As uvas Aragonez, Alicante Bouschet e Trincadeira são colhidas em vinhedos próprios da Fundação Eugénio de Almeida. Passam por desengace e ligeiro esmagamento. Em seguida, fazem a fermentação separadamente em cubas de aço inox com temperatura controlada. O vinho estagia durante doze meses em tonéis e barricas de carvalho francês e, depois, por mais seis meses na garrafa, antes de ser lançado.

Pratos de carnes vermelhas e carnes de caça.

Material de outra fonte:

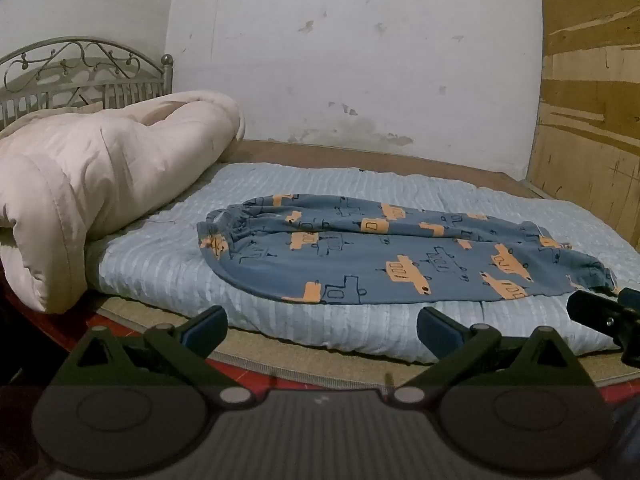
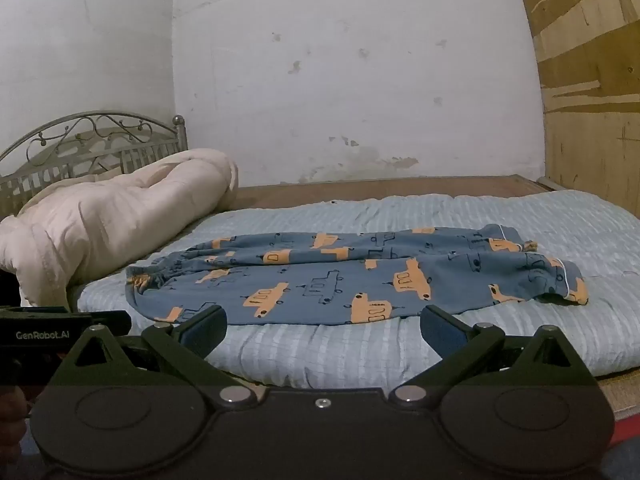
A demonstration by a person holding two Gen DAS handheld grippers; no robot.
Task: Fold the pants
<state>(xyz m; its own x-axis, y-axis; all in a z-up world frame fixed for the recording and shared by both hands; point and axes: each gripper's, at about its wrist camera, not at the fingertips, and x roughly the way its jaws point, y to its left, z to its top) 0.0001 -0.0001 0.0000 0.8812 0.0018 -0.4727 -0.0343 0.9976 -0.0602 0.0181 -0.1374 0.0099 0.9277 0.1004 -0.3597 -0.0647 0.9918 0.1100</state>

A Fundação Eugénio de Almeida é um dos mais ilustres nomes do Alentejo - e de Portugal. Seus vinhos estão entre os tintos e brancos alentejanos mais apreciados tanto no país como no exterior – e especialmente no Brasil. Rótulos como Vinea, EA, Foral de Évora, Cartuxa, Scala Coeli e o mítico Pêra-Manca foram determinantes para colocar o Alentejo na rota do vinho mundial, ocupando diversas faixas de preço! A Fundação Eugénio de Almeida possui nada menos que 400 hectares de vinhedos distribuídos em quatro propriedades na subregião de Évora. As castas típicas são as vedetes, entre elas, as brancas Roupeiro, Antão Vaz e Arinto, e as tintas Trincadeira, Aragonez e Casteão. Além dos vinhos bem talhados, saborosos e macios, o edifício Adega Cartuxa é um verdadeiro patrimônio histórico. Na Idade Média, funcionava como Casa de Repouso dos Jesuítas. Em 1776, equipado com um lagar para a fermentação da uva, já abrigava uma adega de produção de vinhos e, como o Mosteiro da Cartuxa fica muito próximo, passou a ser conhecido como Adega Cartuxa naquela época. Em 1869, foi adquirido pela família Eugénio de Almeida, tornando-se para sempre um emblema dos vinhos alentejanos. Hoje, na Adega Cartuxa original é possível conhecer os equipamentos vitivinícolas do passado, como ânforas e depósitos de cimento. Uma nova Adega Cartuxa foi construída sob os conceitos modernos de vinificação e é lá que, atualmente, surgem alguns dos vinhos mais internacionais de Portugal sob a chancela da Fundação Eugénio de Almeida.